All Saints Episcopal Church in Chicago

Have Faith

Matthew Zaradich

August 18

O, Great cloud of Witnesses,
Intercede for us to the Lord, our God;
Pray for our strength
To train our hearts, our minds, our bodies
To run the race,
To keep the fire burning,
That we might work to bring the Kingdom of God to our broken world.


Have faith. 

Today's second reading is an epistle to the Hebrews, though it might be better to call it a sermon. The book has classically been ascribed to Paul, though we don't actually know who wrote it. The name of the book "To The Hebrews" might throw some of us off--these aren't Jews living in Palestine to whom the author is exhorting. Rather, these are new Christians living in Greece and Italy.

And they are on the brink.

Nothing seems to be going right--and Christ has yet to return. Where is the glory they've been promised? Where is the Kingdom of God? So far, everything in their lives has been the same... or worse.
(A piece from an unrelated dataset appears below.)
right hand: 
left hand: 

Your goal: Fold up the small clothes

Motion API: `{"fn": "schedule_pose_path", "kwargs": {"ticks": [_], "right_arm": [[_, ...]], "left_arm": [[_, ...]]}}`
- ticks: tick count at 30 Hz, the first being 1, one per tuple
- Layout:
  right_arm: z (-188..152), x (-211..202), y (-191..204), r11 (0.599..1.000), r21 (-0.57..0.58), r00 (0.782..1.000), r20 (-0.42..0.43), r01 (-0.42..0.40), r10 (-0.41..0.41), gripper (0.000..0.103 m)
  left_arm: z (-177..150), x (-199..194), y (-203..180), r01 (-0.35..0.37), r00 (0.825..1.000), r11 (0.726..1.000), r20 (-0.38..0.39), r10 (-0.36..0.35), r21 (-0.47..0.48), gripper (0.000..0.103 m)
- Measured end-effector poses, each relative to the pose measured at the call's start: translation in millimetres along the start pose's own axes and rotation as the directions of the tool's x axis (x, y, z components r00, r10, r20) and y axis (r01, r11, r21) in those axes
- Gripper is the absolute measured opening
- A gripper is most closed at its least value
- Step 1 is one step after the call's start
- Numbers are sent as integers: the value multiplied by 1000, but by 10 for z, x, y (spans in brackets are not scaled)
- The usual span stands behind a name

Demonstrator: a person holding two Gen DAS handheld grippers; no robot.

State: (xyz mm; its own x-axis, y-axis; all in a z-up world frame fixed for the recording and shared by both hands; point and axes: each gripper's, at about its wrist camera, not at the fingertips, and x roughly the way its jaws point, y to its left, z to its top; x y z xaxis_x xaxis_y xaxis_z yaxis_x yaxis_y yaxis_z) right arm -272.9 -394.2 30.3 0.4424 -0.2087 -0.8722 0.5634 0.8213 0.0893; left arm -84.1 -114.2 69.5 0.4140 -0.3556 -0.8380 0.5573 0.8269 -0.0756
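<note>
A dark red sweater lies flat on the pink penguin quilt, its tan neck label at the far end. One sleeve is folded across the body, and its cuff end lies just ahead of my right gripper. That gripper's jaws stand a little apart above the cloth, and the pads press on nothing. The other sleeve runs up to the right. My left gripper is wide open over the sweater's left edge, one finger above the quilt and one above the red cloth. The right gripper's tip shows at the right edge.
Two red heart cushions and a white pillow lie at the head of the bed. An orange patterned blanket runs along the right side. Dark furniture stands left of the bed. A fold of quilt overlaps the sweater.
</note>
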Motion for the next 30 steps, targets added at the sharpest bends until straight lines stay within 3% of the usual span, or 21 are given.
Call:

So, why did they ever change in the first place?

Why not just go back and live in the comfort of what they used to know?

In this passage (and for many passages prior, frankly) the author works his hardest to basically paint the Torah as a prequel to Christ's birth, life, death, resurrection, and future coming in glory. All of the biblical heroes and prophets were just setting the field, as it were, preparing the track meet for Jesus, the pioneer and perfecter of our faith. Abel setting up the high jump, Noah preparing the hurdles, Abraham readying the discus, Isaac and Jacob putting out the shot puts, Gideon, Barak, Samson, Jephthah, David, and Samuel all putting out the starting blocks on the track.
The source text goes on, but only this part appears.